Combining dance, music, comedy, and charming accents, Israeli theater troupe Tziporela is a welcome addition to the downtown theater scene. The company is making its U.S. debut with Odd Birdz at the Players Theatre. Most of the show is in English, though a lot of the sketches are wordless. And when they do speak in Hebrew, it is translated, usually adding to the comedy.

There are 24 scenes--enough to appeal to a variety of tastes. I enjoyed some sketches more than others and I'm sure everyone will have their own preferences based on individual sense of humor. I probably laughed the most at "A Real Date" starring Ben Perry and Tamara Klayngon (see video below), which addresses what people would say on dates if they were completely honest.
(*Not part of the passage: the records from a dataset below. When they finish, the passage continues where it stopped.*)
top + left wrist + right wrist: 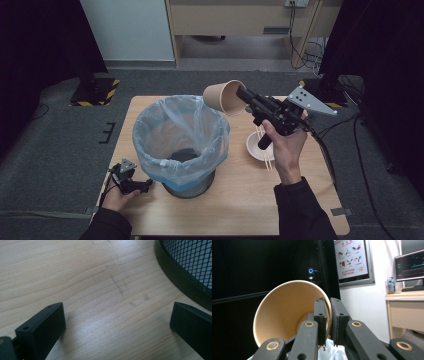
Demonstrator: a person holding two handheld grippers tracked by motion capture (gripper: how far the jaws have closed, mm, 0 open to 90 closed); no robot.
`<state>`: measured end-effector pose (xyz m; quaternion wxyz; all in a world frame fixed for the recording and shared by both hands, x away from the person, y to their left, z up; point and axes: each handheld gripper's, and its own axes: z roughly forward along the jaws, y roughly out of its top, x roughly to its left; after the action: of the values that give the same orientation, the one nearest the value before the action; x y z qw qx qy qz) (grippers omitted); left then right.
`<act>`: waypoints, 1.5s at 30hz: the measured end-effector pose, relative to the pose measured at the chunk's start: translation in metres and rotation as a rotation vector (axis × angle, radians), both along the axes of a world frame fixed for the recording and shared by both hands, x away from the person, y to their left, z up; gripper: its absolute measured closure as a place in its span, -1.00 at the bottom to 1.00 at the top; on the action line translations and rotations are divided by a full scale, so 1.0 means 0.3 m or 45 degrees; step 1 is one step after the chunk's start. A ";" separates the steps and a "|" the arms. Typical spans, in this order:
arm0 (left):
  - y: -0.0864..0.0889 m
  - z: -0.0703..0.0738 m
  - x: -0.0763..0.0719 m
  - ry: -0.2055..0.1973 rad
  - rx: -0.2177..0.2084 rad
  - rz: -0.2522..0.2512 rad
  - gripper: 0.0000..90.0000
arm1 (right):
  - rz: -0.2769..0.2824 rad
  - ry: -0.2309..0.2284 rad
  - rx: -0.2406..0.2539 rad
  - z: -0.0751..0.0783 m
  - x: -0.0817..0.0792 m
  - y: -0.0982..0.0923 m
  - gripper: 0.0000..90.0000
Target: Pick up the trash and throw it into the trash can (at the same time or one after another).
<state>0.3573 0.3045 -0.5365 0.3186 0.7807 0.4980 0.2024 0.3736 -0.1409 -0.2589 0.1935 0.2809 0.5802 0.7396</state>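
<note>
Right gripper (245, 100) held raised above the desk (240, 200), jaws clamped on the rim of a brown paper cup (225, 97): one jaw inside the cup, one outside, as seen in the right gripper view (328, 322). Cup lies tilted on its side, mouth toward the gripper, over the right edge of the mesh waste bin (192, 187) lined with a pale blue plastic bag (170, 125). White bowl (255, 147) with chopsticks (265, 157) sits on the desk just right of the bin. Left gripper (145, 186) rests low at the desk's left front, beside the bin base; jaws apart, nothing between them, bare wood (100, 290) below.
</note>
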 end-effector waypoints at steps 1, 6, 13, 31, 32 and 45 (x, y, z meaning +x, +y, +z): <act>0.000 0.000 0.000 0.000 0.000 -0.001 -1.00 | 0.009 0.005 -0.001 -0.001 0.004 0.016 0.87; 0.000 0.000 0.000 0.000 0.000 -0.002 -1.00 | 0.037 0.031 -0.048 -0.017 0.019 0.077 0.86; 0.000 0.000 0.001 0.000 0.000 -0.003 -1.00 | 0.099 0.107 -0.129 -0.062 0.042 0.160 0.70; 0.000 0.000 0.001 0.000 0.001 -0.005 -1.00 | -0.099 0.053 -0.245 0.000 0.023 0.027 0.07; 0.000 0.000 0.001 0.000 0.001 -0.005 -1.00 | -0.109 0.056 -0.217 0.000 0.022 0.016 0.05; 0.000 0.000 0.001 0.000 0.001 -0.005 -1.00 | -0.285 0.219 -0.251 -0.163 0.063 -0.165 -0.13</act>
<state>0.3575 0.3045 -0.5364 0.3186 0.7819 0.4963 0.2019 0.3926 -0.1904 -0.3078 0.2508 0.3855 0.6295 0.6263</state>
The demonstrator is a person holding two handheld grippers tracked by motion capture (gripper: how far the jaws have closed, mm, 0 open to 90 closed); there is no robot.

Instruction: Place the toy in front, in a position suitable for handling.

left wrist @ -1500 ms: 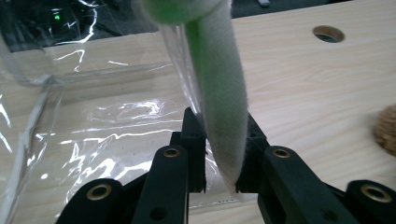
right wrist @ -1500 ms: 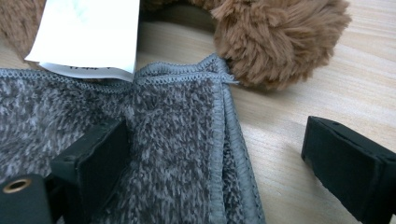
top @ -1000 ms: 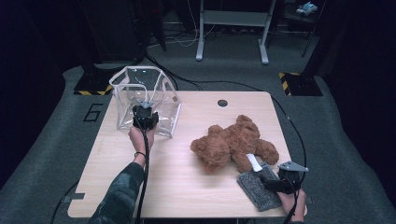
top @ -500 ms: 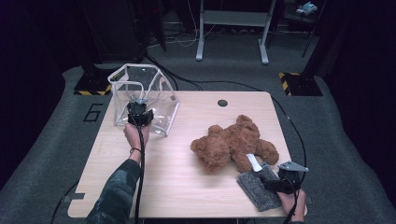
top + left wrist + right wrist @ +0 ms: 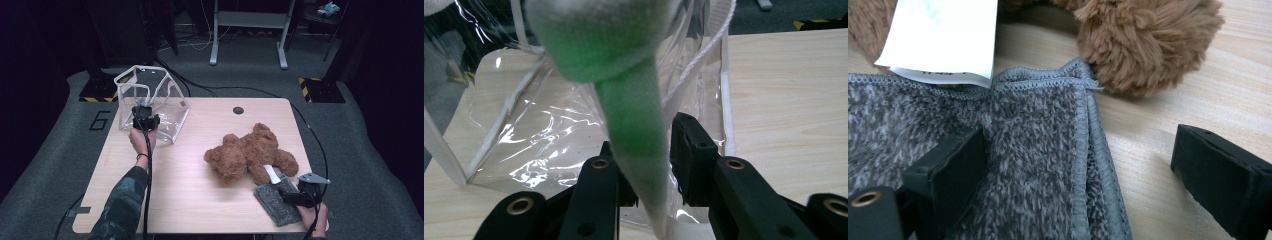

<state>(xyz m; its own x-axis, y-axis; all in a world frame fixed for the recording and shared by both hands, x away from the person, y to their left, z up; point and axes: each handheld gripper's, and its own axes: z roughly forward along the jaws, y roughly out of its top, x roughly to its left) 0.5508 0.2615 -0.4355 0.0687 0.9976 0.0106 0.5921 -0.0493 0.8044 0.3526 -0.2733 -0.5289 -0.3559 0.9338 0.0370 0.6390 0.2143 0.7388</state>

Another personal favorite is Perry and Dana Ivgy as a musical duo singing "Something Stupid" and changing the lyrics from "I love you" to actual stupid things a person might say. Ivgy is also a standout in "This Thing Called Love," in which she alternates lip syncing as a man and a woman, creating a dialogue in song lyrics. Gal Friedman and Tomer Nahir Petluck comment on some of the differences between Odd Birdz and a typical Off-Broadway show as a hilarious old couple arguing in the audience. The entire ensemble, which also includes Efrat Aviv, Danny Isserles, and Lotus Etrog, is effortlessly in sync with each other.

As we exited the theater, the cast shook our hands and thanked us for coming (they had also greeted us when we arrived with Hershey's Kisses) and then had a "Something Stupid" singalong, inviting audience members to suggest their own stupid lines. Odd Birdz closes on November 19, but Tziporela should feel free to come back any time.